Quote the listing in full, exactly as given, minus any pictures.

» **Information provided**:
———

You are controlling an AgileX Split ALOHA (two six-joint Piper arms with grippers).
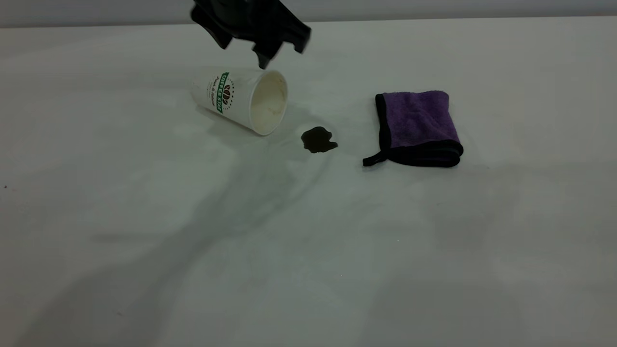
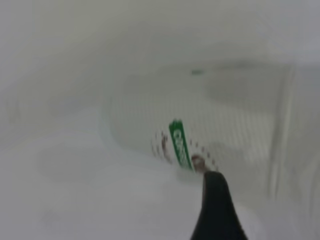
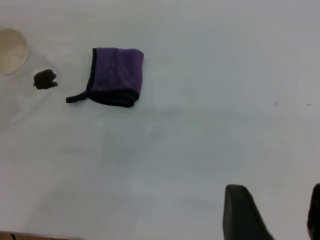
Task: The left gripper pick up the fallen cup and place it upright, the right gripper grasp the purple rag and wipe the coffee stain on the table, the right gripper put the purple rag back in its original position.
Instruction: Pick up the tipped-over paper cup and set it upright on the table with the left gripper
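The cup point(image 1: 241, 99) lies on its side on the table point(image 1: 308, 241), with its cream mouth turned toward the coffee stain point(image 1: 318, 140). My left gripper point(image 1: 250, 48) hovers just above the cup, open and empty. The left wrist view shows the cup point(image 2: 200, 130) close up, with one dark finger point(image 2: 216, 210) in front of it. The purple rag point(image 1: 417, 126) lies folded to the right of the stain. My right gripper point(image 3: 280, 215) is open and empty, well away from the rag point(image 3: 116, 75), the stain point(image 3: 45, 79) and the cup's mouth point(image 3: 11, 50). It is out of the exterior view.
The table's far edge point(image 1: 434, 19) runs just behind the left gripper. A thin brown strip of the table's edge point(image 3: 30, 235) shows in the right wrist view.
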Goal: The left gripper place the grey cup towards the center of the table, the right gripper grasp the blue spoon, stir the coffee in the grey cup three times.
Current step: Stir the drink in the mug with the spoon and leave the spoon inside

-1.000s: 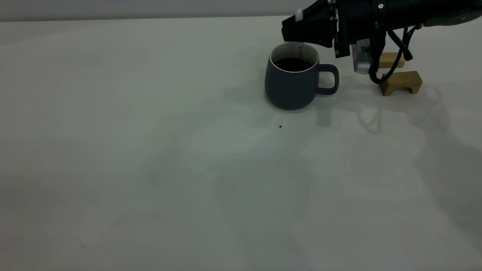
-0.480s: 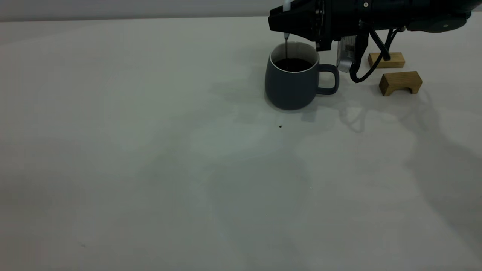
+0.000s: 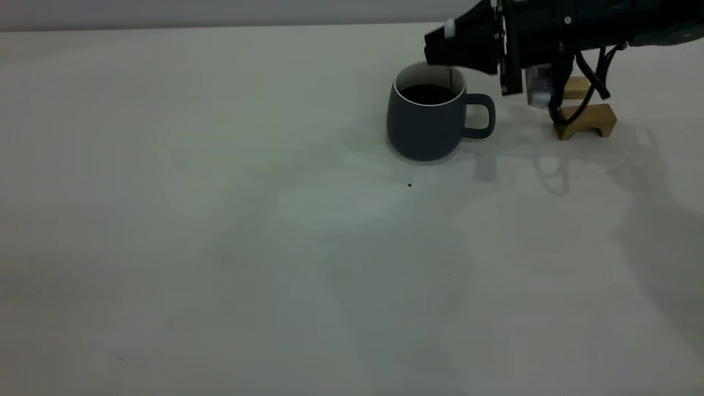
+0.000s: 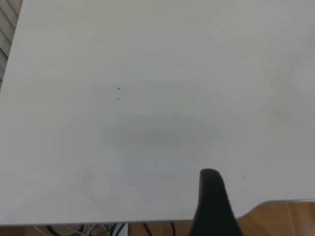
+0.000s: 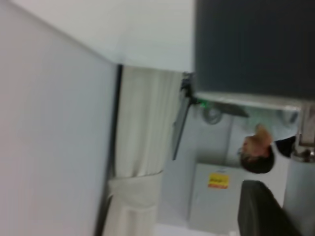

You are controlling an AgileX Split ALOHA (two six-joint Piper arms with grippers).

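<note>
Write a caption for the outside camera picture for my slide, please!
Black right gripper holds a blue-handled spoon over the dark blue-grey mug of coffee.

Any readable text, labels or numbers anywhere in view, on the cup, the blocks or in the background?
Nothing can be read.
Yellow sign on a pale cabinet in the right wrist view's background: dark marks, too blurred to read.
Cup, wooden blocks, table and right gripper: no visible markings.
</note>
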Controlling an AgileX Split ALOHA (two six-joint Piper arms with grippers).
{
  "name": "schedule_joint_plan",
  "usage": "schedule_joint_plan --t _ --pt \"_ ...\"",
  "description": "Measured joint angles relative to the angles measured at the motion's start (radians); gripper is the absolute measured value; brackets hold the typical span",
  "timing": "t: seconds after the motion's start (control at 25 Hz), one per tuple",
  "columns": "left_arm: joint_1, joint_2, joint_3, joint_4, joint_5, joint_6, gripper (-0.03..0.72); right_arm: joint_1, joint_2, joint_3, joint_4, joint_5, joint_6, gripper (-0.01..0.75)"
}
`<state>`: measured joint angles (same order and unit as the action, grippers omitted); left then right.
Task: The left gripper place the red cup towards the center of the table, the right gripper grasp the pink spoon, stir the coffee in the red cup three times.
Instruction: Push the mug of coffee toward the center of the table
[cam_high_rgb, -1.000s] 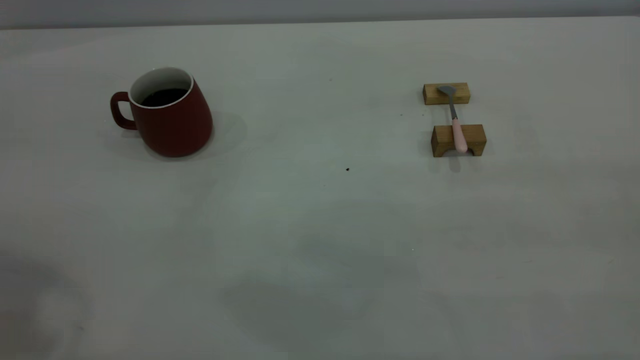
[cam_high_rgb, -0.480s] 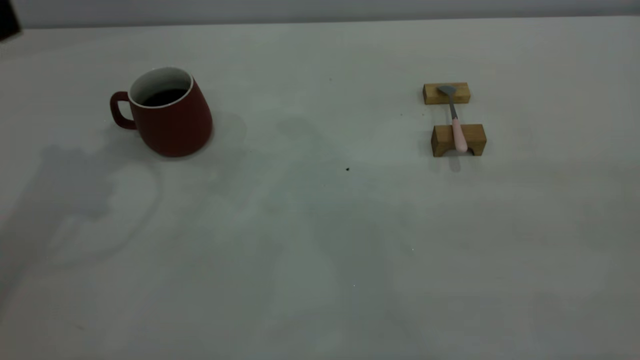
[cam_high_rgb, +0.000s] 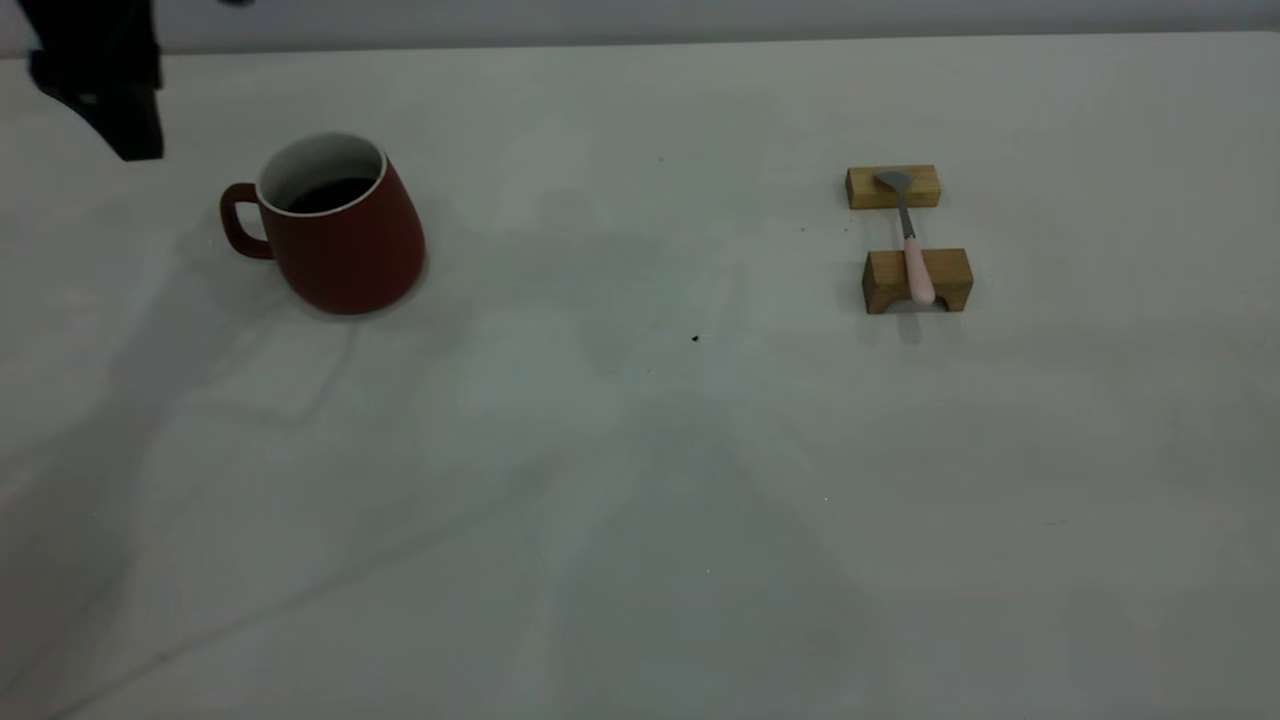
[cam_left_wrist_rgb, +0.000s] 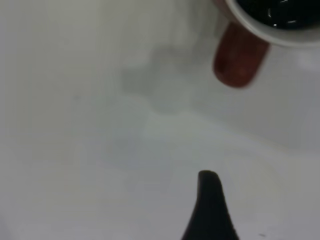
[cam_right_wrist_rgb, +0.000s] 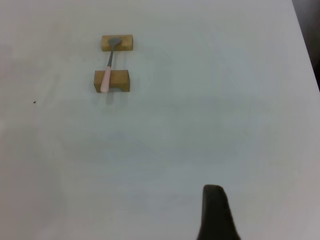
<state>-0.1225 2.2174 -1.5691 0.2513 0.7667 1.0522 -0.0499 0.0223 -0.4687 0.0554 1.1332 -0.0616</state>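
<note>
The red cup (cam_high_rgb: 340, 235) stands upright at the far left of the table (cam_high_rgb: 640, 480), handle turned left, with dark coffee (cam_high_rgb: 328, 194) inside. My left gripper (cam_high_rgb: 100, 85) hangs above the table's back left corner, left of the cup and apart from it. In the left wrist view the cup's handle (cam_left_wrist_rgb: 239, 61) and rim lie ahead of the gripper's black tip (cam_left_wrist_rgb: 209, 210). The pink spoon (cam_high_rgb: 912, 245) lies across two wooden blocks at the right. My right gripper (cam_right_wrist_rgb: 216, 212) is far from the spoon (cam_right_wrist_rgb: 107, 75) and shows only in its own wrist view.
Two tan wooden blocks (cam_high_rgb: 893, 187) (cam_high_rgb: 917, 281) hold the spoon off the table. A tiny black speck (cam_high_rgb: 695, 339) marks the middle. The table's right edge (cam_right_wrist_rgb: 306, 45) runs past the blocks in the right wrist view.
My left gripper has come into the exterior view at the top left, moving down and right toward the cup. Arm shadows have shifted across the table. Cup and spoon have not moved.
</note>
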Motion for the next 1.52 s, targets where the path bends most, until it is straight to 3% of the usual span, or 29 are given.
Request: schedule_joint_plan --t 0.24,0.88,1.52 --pt "-0.026 0.115 -0.095 -0.006 -0.017 0.080 0.637 0.000 0.000 0.000 0.000 0.000 0.000 0.555" --pt "-0.055 0.199 -0.104 -0.048 -0.055 0.191 0.580 0.000 0.000 0.000 0.000 0.000 0.000 0.555" --pt "-0.272 0.199 -0.104 -0.172 -0.085 0.191 0.575 0.000 0.000 0.000 0.000 0.000 0.000 0.555"
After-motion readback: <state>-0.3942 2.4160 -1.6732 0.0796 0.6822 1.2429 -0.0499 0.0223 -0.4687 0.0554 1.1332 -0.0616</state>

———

» **Your solution**:
You are controlling an AgileX Split ALOHA (two six-joint Piper arms with grippers).
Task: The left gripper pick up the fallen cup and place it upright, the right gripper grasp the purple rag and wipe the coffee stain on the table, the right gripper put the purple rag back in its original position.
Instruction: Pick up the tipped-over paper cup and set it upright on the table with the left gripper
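The cup point(image 1: 241, 99) lies on its side on the table point(image 1: 308, 241), with its cream mouth turned toward the coffee stain point(image 1: 318, 140). My left gripper point(image 1: 250, 48) hovers just above the cup, open and empty. The left wrist view shows the cup point(image 2: 200, 130) close up, with one dark finger point(image 2: 216, 210) in front of it. The purple rag point(image 1: 417, 126) lies folded to the right of the stain. My right gripper point(image 3: 280, 215) is open and empty, well away from the rag point(image 3: 116, 75), the stain point(image 3: 45, 79) and the cup's mouth point(image 3: 11, 50). It is out of the exterior view.
The table's far edge point(image 1: 434, 19) runs just behind the left gripper. A thin brown strip of the table's edge point(image 3: 30, 235) shows in the right wrist view.
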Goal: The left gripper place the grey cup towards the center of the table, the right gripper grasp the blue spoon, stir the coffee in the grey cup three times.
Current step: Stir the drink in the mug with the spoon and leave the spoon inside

-1.000s: 
-0.480s: 
+0.000s: 
+0.000s: 
+0.000s: 

You are controlling an AgileX Split ALOHA (two six-joint Piper arms with grippers).

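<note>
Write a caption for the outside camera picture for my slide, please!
Black right gripper holds a blue-handled spoon over the dark blue-grey mug of coffee.

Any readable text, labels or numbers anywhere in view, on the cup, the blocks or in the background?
Nothing can be read.
Yellow sign on a pale cabinet in the right wrist view's background: dark marks, too blurred to read.
Cup, wooden blocks, table and right gripper: no visible markings.
</note>
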Controlling an AgileX Split ALOHA (two six-joint Piper arms with grippers).
{
  "name": "schedule_joint_plan",
  "usage": "schedule_joint_plan --t _ --pt \"_ ...\"",
  "description": "Measured joint angles relative to the angles measured at the motion's start (radians); gripper is the absolute measured value; brackets hold the typical span",
  "timing": "t: seconds after the motion's start (control at 25 Hz), one per tuple",
  "columns": "left_arm: joint_1, joint_2, joint_3, joint_4, joint_5, joint_6, gripper (-0.03..0.72); right_arm: joint_1, joint_2, joint_3, joint_4, joint_5, joint_6, gripper (-0.01..0.75)"
}
`<state>`: measured joint angles (same order and unit as the action, grippers omitted); left then right.
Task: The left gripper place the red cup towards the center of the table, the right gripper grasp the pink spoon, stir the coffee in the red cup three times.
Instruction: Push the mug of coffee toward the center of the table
[cam_high_rgb, -1.000s] 
[cam_high_rgb, -0.480s] 
[cam_high_rgb, +0.000s] 
[cam_left_wrist_rgb, +0.000s] 
[cam_right_wrist_rgb, +0.000s] 
<state>-0.1225 2.2174 -1.5691 0.2513 0.7667 1.0522 -0.0499 0.0223 -0.4687 0.0554 1.1332 -0.0616</state>
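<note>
The red cup (cam_high_rgb: 340, 235) stands upright at the far left of the table (cam_high_rgb: 640, 480), handle turned left, with dark coffee (cam_high_rgb: 328, 194) inside. My left gripper (cam_high_rgb: 100, 85) hangs above the table's back left corner, left of the cup and apart from it. In the left wrist view the cup's handle (cam_left_wrist_rgb: 239, 61) and rim lie ahead of the gripper's black tip (cam_left_wrist_rgb: 209, 210). The pink spoon (cam_high_rgb: 912, 245) lies across two wooden blocks at the right. My right gripper (cam_right_wrist_rgb: 216, 212) is far from the spoon (cam_right_wrist_rgb: 107, 75) and shows only in its own wrist view.
Two tan wooden blocks (cam_high_rgb: 893, 187) (cam_high_rgb: 917, 281) hold the spoon off the table. A tiny black speck (cam_high_rgb: 695, 339) marks the middle. The table's right edge (cam_right_wrist_rgb: 306, 45) runs past the blocks in the right wrist view.
My left gripper has come into the exterior view at the top left, moving down and right toward the cup. Arm shadows have shifted across the table. Cup and spoon have not moved.
</note>
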Motion for the next 1.52 s, targets where the path bends most, until it is straight to 3% of the usual span, or 29 are given.
Request: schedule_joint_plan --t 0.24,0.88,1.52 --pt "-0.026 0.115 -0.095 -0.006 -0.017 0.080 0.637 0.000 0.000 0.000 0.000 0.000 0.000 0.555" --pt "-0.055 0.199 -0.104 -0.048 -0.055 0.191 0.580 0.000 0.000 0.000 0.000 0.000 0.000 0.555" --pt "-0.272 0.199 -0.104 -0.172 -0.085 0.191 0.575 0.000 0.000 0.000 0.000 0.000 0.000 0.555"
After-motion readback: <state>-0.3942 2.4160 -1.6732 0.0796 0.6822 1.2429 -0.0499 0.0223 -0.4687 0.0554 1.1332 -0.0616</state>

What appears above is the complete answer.